→ **What the task asks**
From the listing below, extract each line containing the string "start".

→ **Data supplied**
_ _ _ _ _ _ _

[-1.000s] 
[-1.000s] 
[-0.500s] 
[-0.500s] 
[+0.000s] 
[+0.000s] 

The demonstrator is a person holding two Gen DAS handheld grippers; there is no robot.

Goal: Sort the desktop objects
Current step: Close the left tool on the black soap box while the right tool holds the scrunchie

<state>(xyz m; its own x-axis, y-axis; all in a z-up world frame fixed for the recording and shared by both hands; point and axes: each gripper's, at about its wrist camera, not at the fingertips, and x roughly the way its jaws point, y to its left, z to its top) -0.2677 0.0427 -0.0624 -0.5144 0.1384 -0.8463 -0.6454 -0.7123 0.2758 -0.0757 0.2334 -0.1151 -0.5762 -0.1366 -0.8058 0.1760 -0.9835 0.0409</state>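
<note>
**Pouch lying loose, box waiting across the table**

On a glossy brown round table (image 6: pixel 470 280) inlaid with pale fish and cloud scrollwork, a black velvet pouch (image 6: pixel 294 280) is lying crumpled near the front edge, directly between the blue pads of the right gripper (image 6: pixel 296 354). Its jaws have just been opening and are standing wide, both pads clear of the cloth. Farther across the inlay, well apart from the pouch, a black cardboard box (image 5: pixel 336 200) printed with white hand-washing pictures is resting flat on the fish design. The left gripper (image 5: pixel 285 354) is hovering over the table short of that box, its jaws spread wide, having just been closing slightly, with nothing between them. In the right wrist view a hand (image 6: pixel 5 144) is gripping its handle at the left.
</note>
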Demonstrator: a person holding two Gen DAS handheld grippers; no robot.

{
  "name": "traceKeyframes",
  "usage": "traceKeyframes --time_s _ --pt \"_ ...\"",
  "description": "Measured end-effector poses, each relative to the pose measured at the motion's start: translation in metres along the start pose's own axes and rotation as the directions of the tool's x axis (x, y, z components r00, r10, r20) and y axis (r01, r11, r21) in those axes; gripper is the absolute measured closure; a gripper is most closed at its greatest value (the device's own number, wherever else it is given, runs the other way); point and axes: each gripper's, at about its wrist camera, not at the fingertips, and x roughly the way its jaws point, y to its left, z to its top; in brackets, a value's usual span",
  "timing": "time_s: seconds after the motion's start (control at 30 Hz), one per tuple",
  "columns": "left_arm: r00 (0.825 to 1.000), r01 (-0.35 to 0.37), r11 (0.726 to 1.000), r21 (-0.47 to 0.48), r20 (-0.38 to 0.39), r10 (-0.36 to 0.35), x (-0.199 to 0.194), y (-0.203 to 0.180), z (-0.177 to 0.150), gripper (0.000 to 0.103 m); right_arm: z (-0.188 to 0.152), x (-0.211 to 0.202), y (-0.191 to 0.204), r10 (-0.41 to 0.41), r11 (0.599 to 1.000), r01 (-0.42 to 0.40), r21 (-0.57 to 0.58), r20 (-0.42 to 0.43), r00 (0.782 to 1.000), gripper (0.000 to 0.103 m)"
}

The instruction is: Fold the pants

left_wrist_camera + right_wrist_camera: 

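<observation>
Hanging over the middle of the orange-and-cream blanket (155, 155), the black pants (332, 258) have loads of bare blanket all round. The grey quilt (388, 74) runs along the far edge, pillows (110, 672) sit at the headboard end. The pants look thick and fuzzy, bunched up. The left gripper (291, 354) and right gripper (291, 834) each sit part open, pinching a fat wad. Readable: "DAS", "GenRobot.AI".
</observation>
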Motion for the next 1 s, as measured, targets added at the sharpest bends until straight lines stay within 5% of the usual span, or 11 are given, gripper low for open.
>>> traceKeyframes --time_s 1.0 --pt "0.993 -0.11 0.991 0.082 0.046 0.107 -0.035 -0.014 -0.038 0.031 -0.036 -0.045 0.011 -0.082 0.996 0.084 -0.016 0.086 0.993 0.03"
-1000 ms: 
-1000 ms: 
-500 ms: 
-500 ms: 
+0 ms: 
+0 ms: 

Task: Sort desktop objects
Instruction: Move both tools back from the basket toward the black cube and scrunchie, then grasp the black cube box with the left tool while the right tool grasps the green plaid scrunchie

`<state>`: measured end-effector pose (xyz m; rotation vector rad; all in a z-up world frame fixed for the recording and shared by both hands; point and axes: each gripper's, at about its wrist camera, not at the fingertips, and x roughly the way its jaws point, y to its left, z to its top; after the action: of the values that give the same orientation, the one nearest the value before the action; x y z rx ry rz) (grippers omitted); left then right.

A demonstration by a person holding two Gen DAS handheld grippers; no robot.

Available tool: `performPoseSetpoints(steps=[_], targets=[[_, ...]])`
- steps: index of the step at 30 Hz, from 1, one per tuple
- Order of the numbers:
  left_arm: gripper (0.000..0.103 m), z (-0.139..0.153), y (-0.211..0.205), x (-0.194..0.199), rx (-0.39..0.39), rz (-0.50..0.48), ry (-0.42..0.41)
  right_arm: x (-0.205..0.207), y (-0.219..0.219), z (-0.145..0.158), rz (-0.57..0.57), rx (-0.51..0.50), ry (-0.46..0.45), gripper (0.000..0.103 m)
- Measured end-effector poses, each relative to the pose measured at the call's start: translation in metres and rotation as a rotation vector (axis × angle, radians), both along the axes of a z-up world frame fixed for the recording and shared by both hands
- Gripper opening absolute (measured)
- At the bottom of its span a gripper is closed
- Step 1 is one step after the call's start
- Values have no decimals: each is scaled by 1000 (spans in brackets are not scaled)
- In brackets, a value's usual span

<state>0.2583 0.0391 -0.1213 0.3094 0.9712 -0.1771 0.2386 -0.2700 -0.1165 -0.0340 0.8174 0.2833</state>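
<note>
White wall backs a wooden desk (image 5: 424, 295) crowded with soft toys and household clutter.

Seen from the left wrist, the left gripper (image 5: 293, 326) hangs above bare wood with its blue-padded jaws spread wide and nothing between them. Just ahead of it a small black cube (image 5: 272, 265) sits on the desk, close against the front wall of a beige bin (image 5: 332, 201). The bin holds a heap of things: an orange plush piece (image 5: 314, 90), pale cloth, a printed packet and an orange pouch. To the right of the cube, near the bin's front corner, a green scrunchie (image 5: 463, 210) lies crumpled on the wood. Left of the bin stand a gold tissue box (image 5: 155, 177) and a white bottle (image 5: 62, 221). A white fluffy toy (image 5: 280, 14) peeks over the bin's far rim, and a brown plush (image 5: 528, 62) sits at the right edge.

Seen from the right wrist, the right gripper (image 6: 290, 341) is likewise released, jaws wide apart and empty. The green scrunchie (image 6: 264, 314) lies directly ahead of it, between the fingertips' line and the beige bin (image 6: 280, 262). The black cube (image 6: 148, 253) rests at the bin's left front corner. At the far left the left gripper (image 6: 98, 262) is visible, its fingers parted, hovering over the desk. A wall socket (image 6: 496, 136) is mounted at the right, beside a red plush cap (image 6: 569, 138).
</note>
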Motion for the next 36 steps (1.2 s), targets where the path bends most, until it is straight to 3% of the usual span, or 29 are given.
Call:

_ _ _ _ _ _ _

→ **Response**
  "description": "Measured end-effector poses, each relative to the pose measured at the motion's start: translation in metres along the start pose's own axes and rotation as the directions of the tool's x axis (x, y, z components r00, r10, r20) and y axis (r01, r11, r21) in those axes; gripper is the absolute measured closure; a gripper is most closed at its greatest value (the device's own number, wherever else it is given, runs the other way); point and axes: each gripper's, at about its wrist camera, not at the fingertips, and x roughly the way its jaws point, y to its left, z to its top; in brackets, a value's usual span",
  "timing": "time_s: seconds after the motion's start (control at 30 Hz), one per tuple",
- Measured end-effector poses, each relative to the pose measured at the call's start: translation in metres and rotation as a rotation vector (axis × angle, radians), both along the axes of a z-up world frame fixed for the recording and shared by both hands
- Step 1 is one step after the call's start

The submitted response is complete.